Exercise requirements: Write out each line of the material below once more, exactly as it appears.

Recorded information:
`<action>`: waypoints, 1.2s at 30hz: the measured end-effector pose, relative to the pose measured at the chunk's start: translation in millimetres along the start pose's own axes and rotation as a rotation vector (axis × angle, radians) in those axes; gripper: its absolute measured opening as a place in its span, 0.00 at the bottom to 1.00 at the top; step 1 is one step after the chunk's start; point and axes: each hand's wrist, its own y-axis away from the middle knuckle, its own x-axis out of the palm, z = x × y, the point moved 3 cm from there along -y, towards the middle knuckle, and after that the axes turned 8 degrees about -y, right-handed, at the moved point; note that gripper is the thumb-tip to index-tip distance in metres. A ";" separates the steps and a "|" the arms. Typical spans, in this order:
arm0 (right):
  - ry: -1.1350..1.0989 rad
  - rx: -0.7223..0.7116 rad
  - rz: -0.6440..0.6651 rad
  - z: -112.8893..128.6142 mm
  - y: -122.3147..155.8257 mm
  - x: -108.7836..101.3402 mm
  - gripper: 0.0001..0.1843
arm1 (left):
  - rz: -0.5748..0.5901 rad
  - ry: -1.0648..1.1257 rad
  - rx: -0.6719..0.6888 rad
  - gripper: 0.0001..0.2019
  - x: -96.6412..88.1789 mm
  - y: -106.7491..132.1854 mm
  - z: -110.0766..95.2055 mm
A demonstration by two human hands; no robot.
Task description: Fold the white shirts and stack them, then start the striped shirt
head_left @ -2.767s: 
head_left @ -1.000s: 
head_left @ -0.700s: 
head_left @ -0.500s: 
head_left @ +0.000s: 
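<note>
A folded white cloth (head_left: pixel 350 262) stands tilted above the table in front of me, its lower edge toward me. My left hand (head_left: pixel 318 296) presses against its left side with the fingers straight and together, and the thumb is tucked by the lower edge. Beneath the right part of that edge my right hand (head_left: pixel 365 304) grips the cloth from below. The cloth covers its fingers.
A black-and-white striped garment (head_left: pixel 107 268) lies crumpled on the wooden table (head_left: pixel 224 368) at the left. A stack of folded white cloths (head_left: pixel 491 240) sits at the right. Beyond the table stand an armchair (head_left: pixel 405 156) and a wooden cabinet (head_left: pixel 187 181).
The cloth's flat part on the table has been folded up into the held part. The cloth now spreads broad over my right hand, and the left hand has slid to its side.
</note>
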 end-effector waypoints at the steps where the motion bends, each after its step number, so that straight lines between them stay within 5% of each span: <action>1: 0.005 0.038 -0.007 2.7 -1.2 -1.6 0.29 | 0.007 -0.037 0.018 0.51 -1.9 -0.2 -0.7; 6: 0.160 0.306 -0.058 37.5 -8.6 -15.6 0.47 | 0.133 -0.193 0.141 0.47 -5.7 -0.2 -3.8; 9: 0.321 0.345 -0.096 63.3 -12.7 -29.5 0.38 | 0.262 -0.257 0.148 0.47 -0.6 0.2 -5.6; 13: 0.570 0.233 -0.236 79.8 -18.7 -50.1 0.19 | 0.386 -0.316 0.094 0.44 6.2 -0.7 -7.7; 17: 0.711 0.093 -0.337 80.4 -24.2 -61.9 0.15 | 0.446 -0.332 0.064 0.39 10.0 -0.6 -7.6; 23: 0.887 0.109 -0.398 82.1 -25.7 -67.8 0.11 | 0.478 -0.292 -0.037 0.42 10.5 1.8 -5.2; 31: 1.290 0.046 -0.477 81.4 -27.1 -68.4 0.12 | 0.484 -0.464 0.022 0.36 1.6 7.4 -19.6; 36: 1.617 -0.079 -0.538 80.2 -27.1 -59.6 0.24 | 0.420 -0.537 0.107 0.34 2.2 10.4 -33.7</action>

Completed task:
`<action>`: waypoints, 1.2s at 30hz: the measured end-effector pose, relative to the pose measured at the chunk's start: translation in millimetres along the start pose's own axes and rotation as a rotation vector (axis × angle, radians) in those axes; gripper: its absolute measured opening as a place in its span, 0.00 at the bottom to 1.00 at the top; step 1 is one step after the chunk's start; point and axes: each hand's wrist, its own y-axis away from the middle knuckle, its own x-axis out of the palm, z = x × y, the point moved 3 cm from there along -y, towards the middle knuckle, and after that the axes turned 8 degrees about -y, right-handed, at the moved point; note that gripper is the thumb-tip to index-tip distance in metres. A ";" separates the steps and a "|" the arms. Typical spans, in this order:
arm0 (right):
  - ry: -1.1350..1.0989 rad
  - rx: -0.7223..0.7116 rad
  - rz: -0.6440..0.6651 rad
  - z: -112.8893..128.6142 mm
  - y: -122.3147..155.8257 mm
  - x: -108.7836..101.3402 mm
  - gripper: 0.0001..0.1843
arm1 (left):
  - rz: -0.5748..0.5901 rad
  - ry: -1.0648..1.1257 rad
  - rx: -0.6719..0.6888 rad
  - gripper: 0.0001..0.2019
  - x: -96.6412..88.1789 mm
  - y: -106.7491..132.1854 mm
  - z: -110.0766..95.2055 mm
A demonstration by two human hands; no robot.
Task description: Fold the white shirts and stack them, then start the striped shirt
head_left @ -2.767s: 
head_left @ -1.000s: 
head_left @ -0.700s: 
head_left @ -0.500s: 
head_left @ +0.000s: 
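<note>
A folded white cloth (head_left: pixel 350 262) stands tilted above the table in front of me, its lower edge toward me. My left hand (head_left: pixel 318 296) presses against its left side with the fingers straight and together, and the thumb is tucked by the lower edge. Beneath the right part of that edge my right hand (head_left: pixel 365 304) grips the cloth from below. The cloth covers its fingers.
A black-and-white striped garment (head_left: pixel 107 268) lies crumpled on the wooden table (head_left: pixel 224 368) at the left. A stack of folded white cloths (head_left: pixel 491 240) sits at the right. Beyond the table stand an armchair (head_left: pixel 405 156) and a wooden cabinet (head_left: pixel 187 181).
The cloth's flat part on the table has been folded up into the held part. The cloth now spreads broad over my right hand, and the left hand has slid to its side.
</note>
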 end-effector waypoints at the steps where the motion bends, each after its step number, so that straight lines between them stay within 5% of each span: <action>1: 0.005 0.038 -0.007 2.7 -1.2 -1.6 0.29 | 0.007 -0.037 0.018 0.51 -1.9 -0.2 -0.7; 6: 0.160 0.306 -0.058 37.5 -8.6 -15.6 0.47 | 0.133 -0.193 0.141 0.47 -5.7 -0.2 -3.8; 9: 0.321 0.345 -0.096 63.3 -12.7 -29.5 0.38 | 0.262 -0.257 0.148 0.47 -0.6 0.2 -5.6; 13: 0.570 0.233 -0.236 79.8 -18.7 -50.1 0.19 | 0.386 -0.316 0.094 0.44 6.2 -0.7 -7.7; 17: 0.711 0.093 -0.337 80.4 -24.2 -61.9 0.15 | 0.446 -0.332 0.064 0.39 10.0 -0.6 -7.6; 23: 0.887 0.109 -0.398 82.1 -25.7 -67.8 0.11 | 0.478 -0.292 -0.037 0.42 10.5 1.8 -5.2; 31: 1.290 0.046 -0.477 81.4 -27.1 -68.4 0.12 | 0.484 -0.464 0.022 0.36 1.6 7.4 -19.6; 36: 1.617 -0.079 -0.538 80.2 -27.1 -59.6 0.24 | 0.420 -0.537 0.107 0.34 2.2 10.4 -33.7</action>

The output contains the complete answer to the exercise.